On Mon, 14 Jul 2014 19:47:38 -0400 Jeff Layton <[email protected]>
wrote:

> On Tue, 15 Jul 2014 08:57:27 +1000
> NeilBrown <[email protected]> wrote:
>
> > On Mon, 14 Jul 2014 09:00:28 -0400 Jeff Layton <[email protected]>
> > wrote:
> >
> > > On Mon, 14 Jul 2014 22:35:13 +1000
> > > NeilBrown <[email protected]> wrote:
> > >
> > > > On Mon, 14 Jul 2014 08:14:55 -0400 Jeff Layton <[email protected]>
> > > > wrote:
> > > >
> > > > > On Mon, 14 Jul 2014 15:14:05 +1000
> > > > > NeilBrown <[email protected]> wrote:
> > > > >
> > > > > >
> > > > > > If an 'open' of a file in an NFSv4 filesystem finds that the dentry is
> > > > > > in cache, but the inode is stale (on the server), the dentry will not
> > > > > > be re-validated immediately and may cause ESTALE to be returned to
> > > > > > user-space.
> > > > > >
> > > > > > For a non-create 'open', do_last() calls lookup_fast() and on success
> > > > > > will eventually call may_open() which calls into nfs_permission().
> > > > > > If nfs_permission() makes the ACCESS call to the server it will get
> > > > > > NFS4ERR_STALE, resulting in ESTALE from may_open() and thence from
> > > > > > do_last().
> > > > > > The retry-on-ESTALE in filename_lookup() will repeat exactly the same
> > > > > > process because nothing in this path will invalidate the dentry due to
> > > > > > the inode being stale, so the ESTALE will be returned.
> > > > > >
> > > > > > lookup_fast() calls ->d_revalidate(), but for an OPEN on an NFSv4
> > > > > > filesystem, that will succeed for regular files:
> > > > > > /* Let f_op->open() actually open (and revalidate) the file */
> > > > > >
> > > > > > Unfortunately in the case of a STALE inode, f_op->open() never gets
> > > > > > called. If we teach nfs4_lookup_revalidate() to report a failure on
> > > > > > NFS_STALE() inodes, then the dentry will be invalidated and a full
> > > > > > lookup will be attempted. The ESTALE errors go away.
> > > > > >
> > > > > >
> > > > > > While I think this fix is correct, I'm not convinced that it is
> > > > > > sufficient, particularly if lookupcache=none.

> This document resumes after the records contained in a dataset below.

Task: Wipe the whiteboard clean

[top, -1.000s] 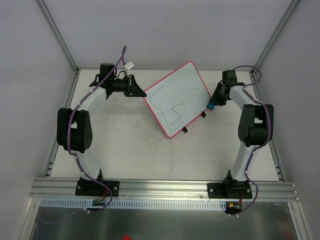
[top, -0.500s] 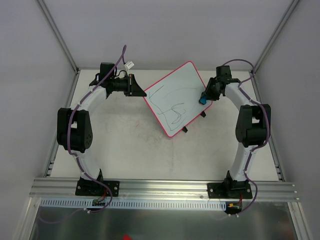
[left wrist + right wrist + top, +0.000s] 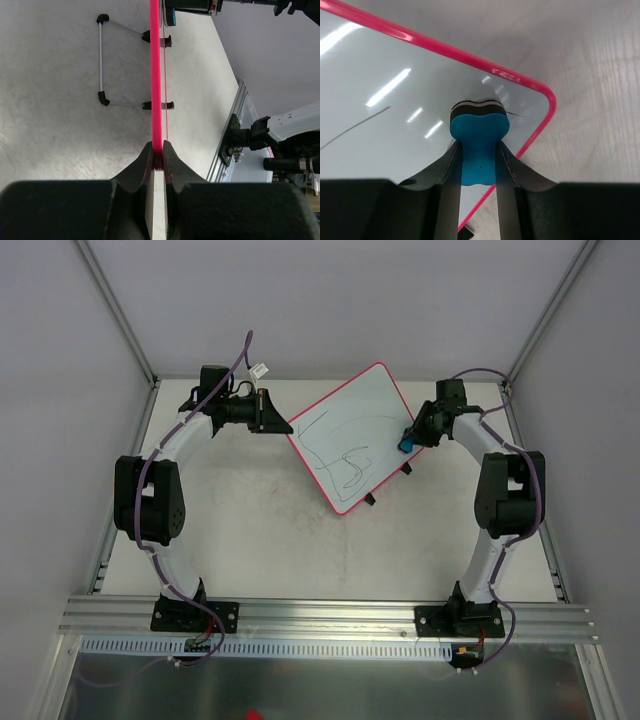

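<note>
The whiteboard (image 3: pixel 350 430), white with a pink-red rim, sits tilted at the back middle of the table, with dark scribbled lines (image 3: pixel 345 458) on it. My left gripper (image 3: pixel 283 424) is shut on its left edge. In the left wrist view the rim (image 3: pixel 156 75) runs edge-on out of that gripper (image 3: pixel 157 156). My right gripper (image 3: pixel 410 437) is shut on a blue bone-shaped eraser (image 3: pixel 405 441). In the right wrist view this gripper (image 3: pixel 477 145) presses the dark felt of the eraser (image 3: pixel 478 131) onto the whiteboard (image 3: pixel 395 100) near its right corner, beside a thin dark line.
A wire stand (image 3: pixel 101 65) with black feet (image 3: pixel 370 500) props the board off the table (image 3: pixel 250 530). An aluminium rail (image 3: pixel 330 615) runs along the near edge, and slanted frame posts (image 3: pixel 115 305) stand at the back corners.
My right gripper has carried the eraser from the board's right rim inward onto the white surface near the right corner. The left gripper and the board have stayed put.
</note>
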Available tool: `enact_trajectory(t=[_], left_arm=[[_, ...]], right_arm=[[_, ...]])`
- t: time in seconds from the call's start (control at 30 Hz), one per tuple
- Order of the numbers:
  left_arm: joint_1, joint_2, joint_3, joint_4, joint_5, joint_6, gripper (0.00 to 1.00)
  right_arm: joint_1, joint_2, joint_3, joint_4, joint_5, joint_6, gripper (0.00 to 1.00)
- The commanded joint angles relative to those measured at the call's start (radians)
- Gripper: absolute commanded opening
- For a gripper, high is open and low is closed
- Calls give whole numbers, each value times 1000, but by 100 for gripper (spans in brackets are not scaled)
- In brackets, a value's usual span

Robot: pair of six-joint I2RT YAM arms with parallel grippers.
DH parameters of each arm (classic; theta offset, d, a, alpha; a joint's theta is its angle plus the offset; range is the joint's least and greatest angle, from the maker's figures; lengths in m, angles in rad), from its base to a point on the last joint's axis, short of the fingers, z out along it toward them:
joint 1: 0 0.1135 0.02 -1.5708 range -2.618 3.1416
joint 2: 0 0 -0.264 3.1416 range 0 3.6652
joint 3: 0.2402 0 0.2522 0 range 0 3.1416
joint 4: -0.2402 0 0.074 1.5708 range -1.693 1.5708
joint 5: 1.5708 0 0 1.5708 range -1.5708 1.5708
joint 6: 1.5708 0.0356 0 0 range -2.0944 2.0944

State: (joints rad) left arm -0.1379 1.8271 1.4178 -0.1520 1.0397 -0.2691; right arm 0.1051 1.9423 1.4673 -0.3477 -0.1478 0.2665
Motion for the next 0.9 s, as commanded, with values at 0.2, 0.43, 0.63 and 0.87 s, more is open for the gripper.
enact_trajectory(t=[0.2, 0.43, 0.63, 0.87], left_arm=[[-20, -20, 44, 12, 65, 77, 0], [-20, -20, 47, 11, 65, 82, 0], [-20, -14, 58, 9, 66, 80, 0], [-19, -3, 73, 6, 63, 65, 0]], right_arm=[[-50, -19, -70, -123, 94, 79, 0], [-81, -9, -58, -183, 119, 138, 1], [-100, -29, -42, -183, 111, 135, 0], [-100, -103, -48, -5, 25, -47, 0]])
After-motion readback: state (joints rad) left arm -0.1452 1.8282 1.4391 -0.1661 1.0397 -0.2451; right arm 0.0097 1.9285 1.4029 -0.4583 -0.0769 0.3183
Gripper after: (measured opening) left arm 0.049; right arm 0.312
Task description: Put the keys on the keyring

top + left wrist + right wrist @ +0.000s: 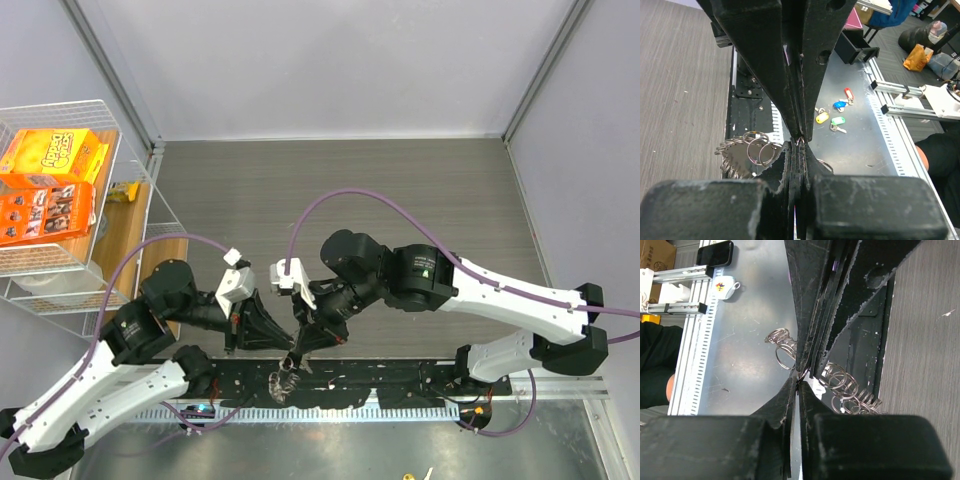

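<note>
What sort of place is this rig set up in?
Probably a robotics lab test cell: plain grey partition walls enclose the table, aluminium frame rails run beside it, and a wire rack holds cereal boxes, likely as props.

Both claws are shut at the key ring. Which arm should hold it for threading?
Right, probably. From above, the key ring hangs just under the right claw, which points down at it. The left claw meets it sideways, tip to tip, so it could back off more easily.

Grey wood-grain table (400,190), metal bench (860,150) bearing coloured key tags (834,114)
</note>
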Controlling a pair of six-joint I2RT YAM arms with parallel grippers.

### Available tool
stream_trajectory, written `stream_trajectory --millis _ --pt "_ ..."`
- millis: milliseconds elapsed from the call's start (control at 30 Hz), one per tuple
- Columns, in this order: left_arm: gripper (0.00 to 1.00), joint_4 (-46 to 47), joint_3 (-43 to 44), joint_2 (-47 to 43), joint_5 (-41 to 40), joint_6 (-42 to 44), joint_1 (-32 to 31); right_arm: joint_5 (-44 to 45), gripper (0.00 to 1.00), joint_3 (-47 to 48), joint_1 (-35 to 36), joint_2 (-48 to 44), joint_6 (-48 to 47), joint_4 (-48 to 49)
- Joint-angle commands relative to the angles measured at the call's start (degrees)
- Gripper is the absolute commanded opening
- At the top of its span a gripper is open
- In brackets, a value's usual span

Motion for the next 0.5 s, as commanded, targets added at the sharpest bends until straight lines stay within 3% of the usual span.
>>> stream_trajectory --millis 0,233,467 --pt "0.00 2.42 2.39 -1.92 -3.25 0.04 -0.18 1.46 0.16 -0.29 -0.21 -3.57 -0.18 5.48" --pt "0.00 10.50 0.64 -5.70 -3.87 -2.77 -0.18 7.70 0.40 -8.46 -0.21 -13.58 -0.18 13.13" --pt "0.00 21.04 -2.08 -8.34 -4.66 -7.43 -0.18 14.47 0.42 -13.75 1.54 -19.84 -2.80 19.72"
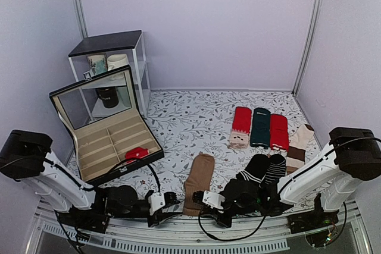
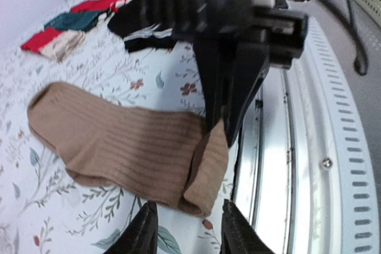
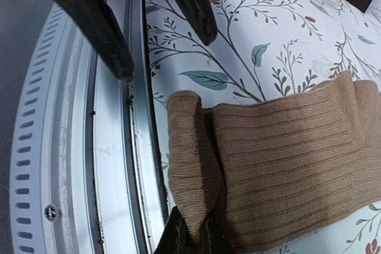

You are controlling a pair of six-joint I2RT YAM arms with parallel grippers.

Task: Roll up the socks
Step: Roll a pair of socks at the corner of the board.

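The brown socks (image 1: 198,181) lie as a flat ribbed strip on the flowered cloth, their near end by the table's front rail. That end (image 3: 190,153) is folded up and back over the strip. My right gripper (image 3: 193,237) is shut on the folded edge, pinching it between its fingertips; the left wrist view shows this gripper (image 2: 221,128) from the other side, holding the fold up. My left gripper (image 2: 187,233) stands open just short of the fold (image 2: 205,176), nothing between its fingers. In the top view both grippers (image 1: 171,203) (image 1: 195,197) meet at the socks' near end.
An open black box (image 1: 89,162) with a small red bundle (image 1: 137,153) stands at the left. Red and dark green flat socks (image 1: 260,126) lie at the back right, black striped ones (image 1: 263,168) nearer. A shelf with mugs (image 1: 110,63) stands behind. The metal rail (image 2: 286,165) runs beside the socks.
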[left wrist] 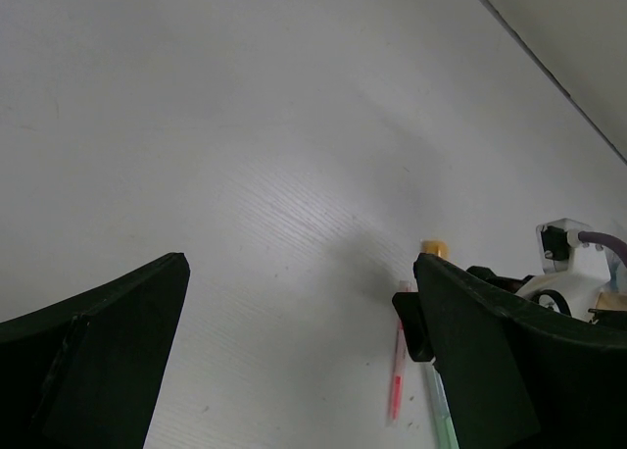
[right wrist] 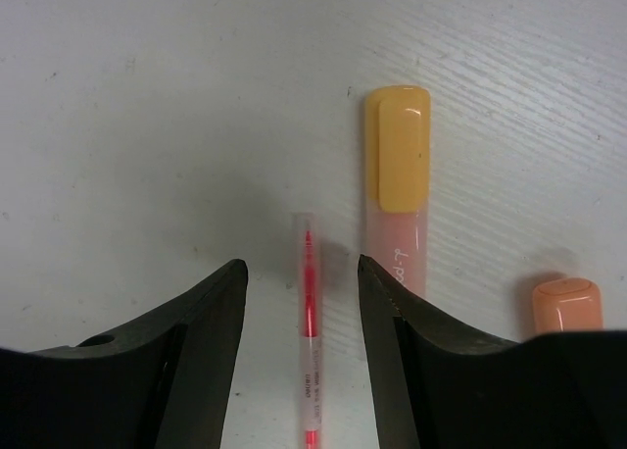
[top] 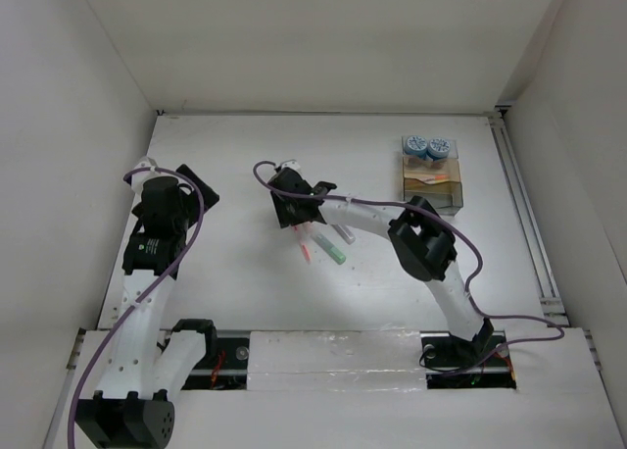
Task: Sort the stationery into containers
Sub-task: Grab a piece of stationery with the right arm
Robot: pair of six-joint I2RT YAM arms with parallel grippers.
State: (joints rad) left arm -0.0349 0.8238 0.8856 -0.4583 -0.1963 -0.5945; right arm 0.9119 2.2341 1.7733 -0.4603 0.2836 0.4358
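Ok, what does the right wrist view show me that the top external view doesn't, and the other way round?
Right wrist only: the open right gripper straddles the red pen with gaps either side; a yellow-capped marker lies beside it, an orange cap further right. Top external only: the organizer box at far right, two blue tubs at its far end, a green pen. Both: the red pen on the table, right gripper over it.

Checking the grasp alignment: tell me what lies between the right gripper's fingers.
A slim red pen, flat on the table, clear of both fingers; the right wrist view shows it.
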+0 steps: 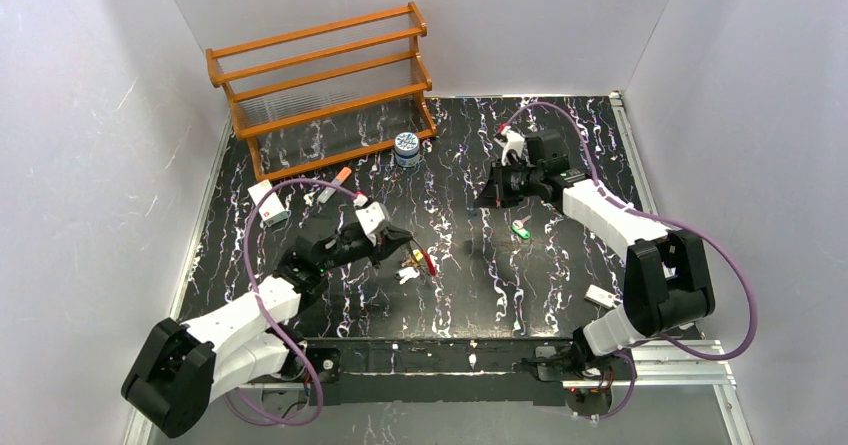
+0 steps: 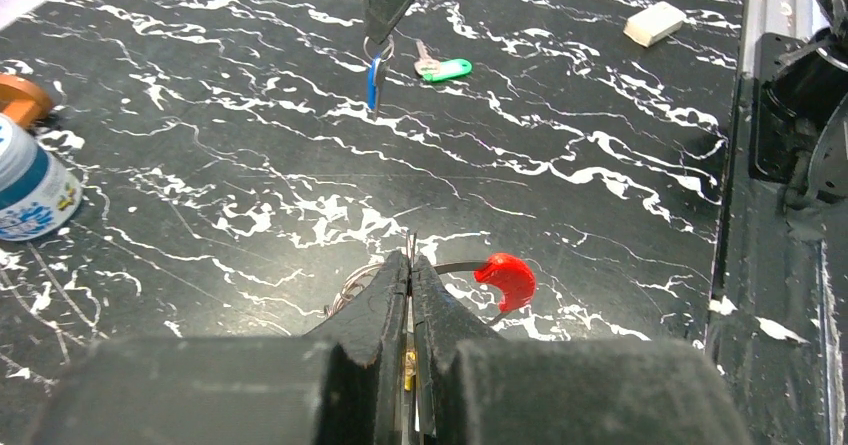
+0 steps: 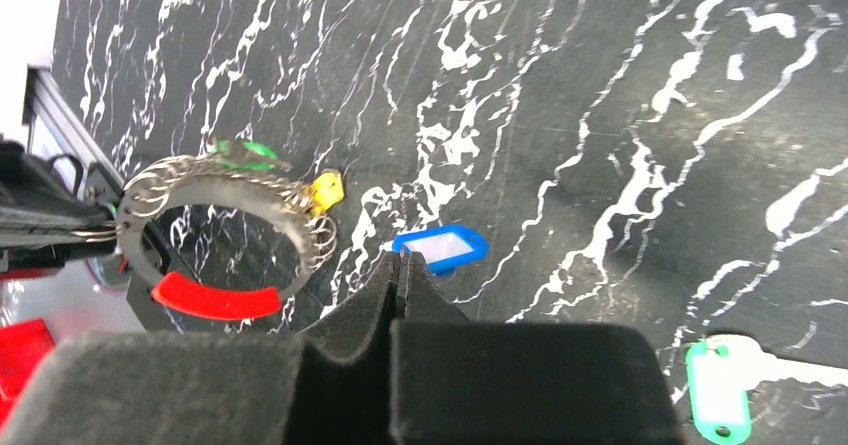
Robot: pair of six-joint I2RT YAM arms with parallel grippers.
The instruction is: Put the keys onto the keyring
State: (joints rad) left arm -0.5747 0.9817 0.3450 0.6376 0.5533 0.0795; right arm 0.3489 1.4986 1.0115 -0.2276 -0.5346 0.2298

> > > > > > The current code will fail an "open" is nfs_permission() fails,
> > > > > > without having performed a LOOKUP. i.e. it will use the cache.
> > > > > > nfs_lookup_revalidate will force a lookup before the permission check
> > > > > > if NFS_MOUNT_LOOKUP_CACHE_NONE, but nfs4_lookup_revalidate will not.
> > > > > >
> > > > >
> > > > > This patch should make the code fall through to nfs_lookup_revalidate,
> > > > > which would then force the lookup, right?
> > > >
> > > > Yes ... though maybe that's not what I really want to do. I really wanted to
> > > > just return '0', though I would need to check that is right in all cases.
> > > >
> > > > >
> > > > > Also, I'm a little unclear...
> > > > >
> > > > > Why would may_open fail with ESTALE after the v4 OPEN succeeds? The
> > > > > OPEN should be returning a filehandle and attributes for the inode
> > > > > actually opened. It seems like we ought to be doing any permission
> > > > > checks vs. that inode, not anything we had in cache. Presumably the
> > > > > server is then holding it open so it shouldn't be stale.
> > > >
> > > > may_open is called *before* and v4 OPEN.
> > > >
> > > > In do_last, if the inode is already in cache, then
> > > > lookup_fast is called, which calls d_revalidate
> > > > then may_open (calls ->permission)
> > > > then finish_open which calls f_op->open
> > > >
> > > > Yes, we should be doing permission checking against whatever 'open' finds.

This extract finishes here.